清水氏にエコノミー機内食メニュー開発のポイントを聞くと「衛生面とそれに負けないくらいのおいしさの両方を追求すること」。こだわりは「気圧の関係で上空では味覚が鈍くなるので、だしを利かせるなどメリハリのある味付けが好まれます。機内が暗いので彩りにもこだわりますし、機内では食べることが楽しみになるので、食べた満足感も必要」などと挙げた。

ANAケータリングサービスではANAのほか、海外航空会社計9社の国際線機内食も請け負う。清水氏によると、多い時は、羽田と成田の2工場で1日計3万食を製造。コロナ感染拡大で今はピーク時の1~2割程度に落ち込んだ。通販は12月11日に開始。「旅行に行けないから家で機内食を食べたい」との声に応えると同時に、当初は大量の食材在庫を抱えており、フードロスをなくす側面もあった。第1~3回発売分は数日で完売。26日発売分の食材は一部増産するなど、新たな機内食通販ビジネスは好調が続く。

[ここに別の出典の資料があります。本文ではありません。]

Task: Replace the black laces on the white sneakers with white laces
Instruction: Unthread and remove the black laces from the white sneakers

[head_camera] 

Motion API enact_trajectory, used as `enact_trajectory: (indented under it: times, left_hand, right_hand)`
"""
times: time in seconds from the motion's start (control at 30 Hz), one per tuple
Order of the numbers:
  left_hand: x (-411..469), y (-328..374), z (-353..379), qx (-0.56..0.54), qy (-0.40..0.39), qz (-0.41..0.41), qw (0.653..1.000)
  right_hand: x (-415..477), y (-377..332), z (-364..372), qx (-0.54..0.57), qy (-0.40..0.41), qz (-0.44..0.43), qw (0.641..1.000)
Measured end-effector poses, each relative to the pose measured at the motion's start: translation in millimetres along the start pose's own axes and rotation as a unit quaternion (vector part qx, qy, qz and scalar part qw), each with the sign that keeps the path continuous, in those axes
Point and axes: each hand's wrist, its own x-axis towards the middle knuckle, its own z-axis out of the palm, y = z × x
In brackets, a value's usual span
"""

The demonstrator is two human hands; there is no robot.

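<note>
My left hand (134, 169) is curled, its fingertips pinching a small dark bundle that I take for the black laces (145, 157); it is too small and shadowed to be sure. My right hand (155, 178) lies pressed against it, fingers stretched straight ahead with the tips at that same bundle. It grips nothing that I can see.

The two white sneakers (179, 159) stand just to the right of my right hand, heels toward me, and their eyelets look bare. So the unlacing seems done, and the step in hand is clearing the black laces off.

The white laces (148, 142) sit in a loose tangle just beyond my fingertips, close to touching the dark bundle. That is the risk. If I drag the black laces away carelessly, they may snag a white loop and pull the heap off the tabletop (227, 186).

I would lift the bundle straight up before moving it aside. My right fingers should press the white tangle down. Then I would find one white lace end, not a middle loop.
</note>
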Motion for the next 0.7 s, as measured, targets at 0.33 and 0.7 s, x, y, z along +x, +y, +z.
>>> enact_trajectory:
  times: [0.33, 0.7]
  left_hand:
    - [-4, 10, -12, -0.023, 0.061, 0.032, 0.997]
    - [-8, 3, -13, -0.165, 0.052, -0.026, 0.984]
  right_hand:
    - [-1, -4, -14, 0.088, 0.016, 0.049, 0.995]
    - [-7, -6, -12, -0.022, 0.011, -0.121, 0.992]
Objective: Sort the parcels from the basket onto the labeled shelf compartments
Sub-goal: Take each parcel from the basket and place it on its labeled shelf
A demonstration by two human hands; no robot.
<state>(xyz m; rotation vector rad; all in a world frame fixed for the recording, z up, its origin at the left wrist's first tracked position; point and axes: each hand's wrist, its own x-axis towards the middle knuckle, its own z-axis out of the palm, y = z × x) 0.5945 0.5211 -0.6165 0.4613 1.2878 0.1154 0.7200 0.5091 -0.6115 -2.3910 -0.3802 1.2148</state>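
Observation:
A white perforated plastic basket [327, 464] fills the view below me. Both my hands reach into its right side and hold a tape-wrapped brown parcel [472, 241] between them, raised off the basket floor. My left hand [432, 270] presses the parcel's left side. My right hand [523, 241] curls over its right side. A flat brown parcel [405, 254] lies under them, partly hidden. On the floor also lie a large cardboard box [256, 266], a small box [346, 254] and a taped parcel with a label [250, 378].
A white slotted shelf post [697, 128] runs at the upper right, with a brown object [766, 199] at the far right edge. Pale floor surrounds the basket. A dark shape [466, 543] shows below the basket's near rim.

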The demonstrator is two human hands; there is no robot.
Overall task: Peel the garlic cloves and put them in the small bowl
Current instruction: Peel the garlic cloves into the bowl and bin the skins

清水氏は「第2、3、4弾のオーダーが入ってくるとは」と反響の大きさに驚くと同時に「会社を立て直さないといけないし、雇用を守る上でも助かります。社員の間でも活気が出てきている」と明かす。さらに「エコノミー機内食はおいしくないイメージがある。これだけおいしいと少しでも知ってほしい。新たなビジネスチャンスだと思っています」と話している。【近藤由美子】

○…26日発売のANA国際線エコノミー機内食メインディッシュは約1000セットを販売予定。今後も販売を継続していく。「ビジネスやファーストクラスの機内食も食べたい」との声も上がっているが、ANA担当者は「未定です」。通販では、空港ラウンジで提供されるチキンカレー3キロ(税込み4500円)や機内用品も順次販売しており、ビジネス及びファーストクラスのお皿やカップの各セットを販売中(税込み6000~2万3000円)。昨春の大増便に向けて用意したもので、すべて新品。今後の増便時はあらためて購入する予定だという。

○…JALもコロナ禍の影響によるフードロスの削減を図るため、機内食の通信販売を手掛けている。現在、同社の公式ECサイトで国際線ビジネスクラス向けラーメン「『九州じゃんがら』豚骨風らあめん」を販売中だ。1セット10食で6480円(税込み)で、1月30日以降の発送となるという。